Adding OpConstraints and OpRuntime APIs to TTNN Operations

Overview

The TTNN Op Model Interface provides two key APIs for analyzing and optimizing operations:

getOpConstraints: Returns constraint information including memory requirements, layout compatibility, and operation feasibility
getOpRuntime: Returns performance metrics including execution time estimates

These APIs enable the compiler to make informed decisions about operation placement, memory allocation, and performance optimization.
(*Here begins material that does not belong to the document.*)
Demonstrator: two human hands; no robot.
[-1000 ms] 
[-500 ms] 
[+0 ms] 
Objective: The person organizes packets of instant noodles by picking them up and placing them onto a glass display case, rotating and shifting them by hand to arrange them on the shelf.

This guide walks you through best practices for implementing these APIs. It will cover the following steps:

Architecture
Implementation Steps
Key Considerations
Example: Complete Implementation

Architecture

The implementation follows a layered architecture:

TTNNOpModelInterface.cpp (Operation-specific implementations)
    ↓
TTNNOpModel.h/.cpp (Core model implementations and helpers)
    ↓
Metal Backend (Runtime execution and constraint validation)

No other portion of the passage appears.